The ease with which a fluid flows over a surface is described by the slip length. In fluids that interact with the channel wall, flow is fastest at the centre and decreases along an approximately parabolic trend towards the solid–liquid interface. The slip length defines the distance beyond this interface at which the flow velocity would fall to zero. A fluid that is held stationary at the channel edge has a slip length of zero, while longer slip lengths indicate more freely flowing fluids.

That, at least, is the case when the sides of the channel are solid and immovable. In the experiments reported by Dunne and Adachi, the magnetic fluid making up the conduit walls moves too, flowing along with the water near the centre of the channel, and recirculating back to the start along the outside edge, next to the magnets. This results in an effective slip length much longer than could be achieved if the conduit walls were static.

“What is amazing is that we get a slip length of millimetres, whereas normally this is measured in nanometres or micrometres,” says study co-author Thomas Hermans, of the University of Strasbourg.

Magnetic control

While this very-low-friction fluid conduit was achieved with a static arrangement of magnets, the researchers found that they could manipulate the flow by altering the magnetic field configuration. Bringing an external magnet near to the conduit, for example, severed the water antitube, stopping its flow and functioning as a magnetic valve. When the external magnet was removed, the antitube repaired itself and the flow of water resumed.

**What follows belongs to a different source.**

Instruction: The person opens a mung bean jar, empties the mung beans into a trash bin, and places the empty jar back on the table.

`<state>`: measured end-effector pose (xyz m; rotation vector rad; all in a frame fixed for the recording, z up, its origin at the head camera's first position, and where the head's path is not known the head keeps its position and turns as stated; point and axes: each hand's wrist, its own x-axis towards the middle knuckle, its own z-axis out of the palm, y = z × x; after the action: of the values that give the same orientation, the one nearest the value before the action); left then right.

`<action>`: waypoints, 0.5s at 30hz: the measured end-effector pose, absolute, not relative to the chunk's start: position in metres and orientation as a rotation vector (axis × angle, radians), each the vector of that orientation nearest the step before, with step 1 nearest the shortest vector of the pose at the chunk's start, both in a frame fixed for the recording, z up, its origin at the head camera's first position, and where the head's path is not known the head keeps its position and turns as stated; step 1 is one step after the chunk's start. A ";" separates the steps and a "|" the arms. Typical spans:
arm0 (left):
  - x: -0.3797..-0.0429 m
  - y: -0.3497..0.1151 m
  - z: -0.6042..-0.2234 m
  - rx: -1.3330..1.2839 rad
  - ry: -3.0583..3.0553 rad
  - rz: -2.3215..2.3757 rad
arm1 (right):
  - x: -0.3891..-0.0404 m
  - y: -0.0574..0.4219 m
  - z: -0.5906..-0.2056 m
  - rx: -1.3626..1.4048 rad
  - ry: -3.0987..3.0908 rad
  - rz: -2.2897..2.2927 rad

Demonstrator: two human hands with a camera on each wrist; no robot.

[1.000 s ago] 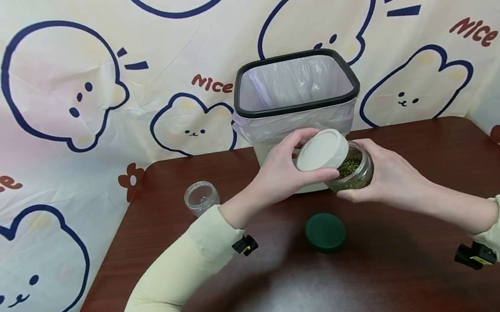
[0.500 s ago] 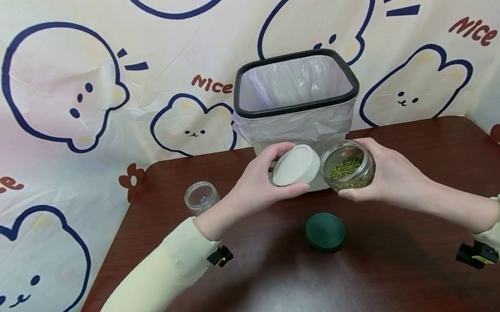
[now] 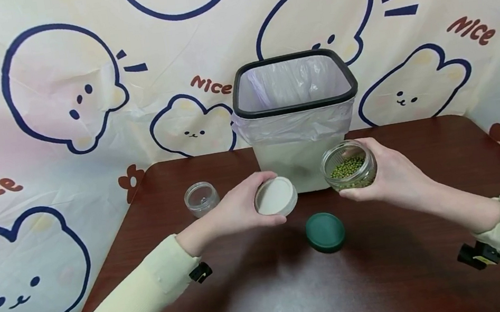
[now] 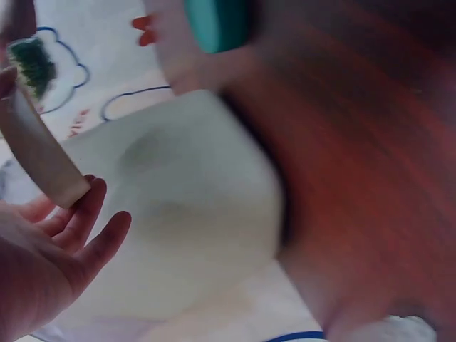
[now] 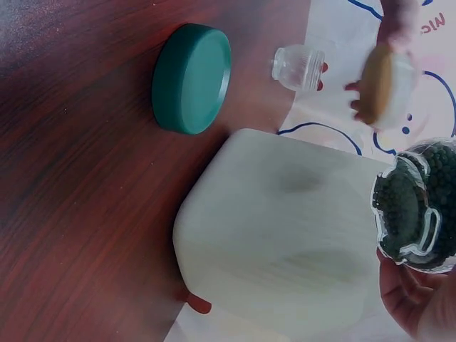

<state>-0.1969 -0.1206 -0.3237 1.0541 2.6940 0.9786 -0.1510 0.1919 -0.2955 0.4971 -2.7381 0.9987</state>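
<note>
My left hand (image 3: 234, 211) grips a round white lid (image 3: 276, 196) by its rim, between thumb and fingers. In the left wrist view this lid (image 4: 39, 153) stands on edge. To its right, my right hand (image 3: 388, 171) holds a clear jar (image 3: 349, 166) of small green beans, tilted with its mouth toward the camera. The jar and the lid are apart. A dark green lid (image 3: 325, 232) lies on the table below and between the hands. Behind my left wrist stands a small clear jar (image 3: 201, 197), its near side partly hidden by the forearm.
A pale bin (image 3: 288, 156) with a black rim and a thin plastic liner stands at the back of the brown table (image 3: 274, 291), just behind both hands. A printed cloth (image 3: 102, 198) hangs behind and at the sides.
My left hand has moved left and toward me with the white lid, away from the jar's mouth, so the beans show fully. The right hand and its jar have hardly moved.
</note>
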 end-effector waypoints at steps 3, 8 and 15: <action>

The team used a similar effect to create a “magnetostaltic” pump, which they call the Qpump. In this device, concentric rings of magnets define a circular conduit, except that the water antitube is periodically disrupted by magnetic polarity reversals along the length of the inner ring. When the inner ring rotates, these localized blockages move along the channel’s circumference, driving water as they go.

Damage-free pumping

When they tested the Qpump with blood instead of water in the central channel, Dunne and colleagues found it to be a much gentler way to drive fluid flow than conventional peristaltic pumps. Peristaltic pumps work by squeezing the walls of the conduit, but this induces shear forces that can rupture blood cells. The Qpump avoids such forces, meaning it could be used to drive a heart–lung machine, for example, without damaging the blood in the process. First, though, the team intends to prove the principle by applying it outside of the clinic.

“Our start-up company, Qfluidics, just entered the Merck global accelerator programme, where we will see if Qpumps can be used to pump delicate biologicals other than blood,” says Hermans. “The regulations for such uses are very much reduced as compared to medical applications, so this will be the first real application we will pursue.”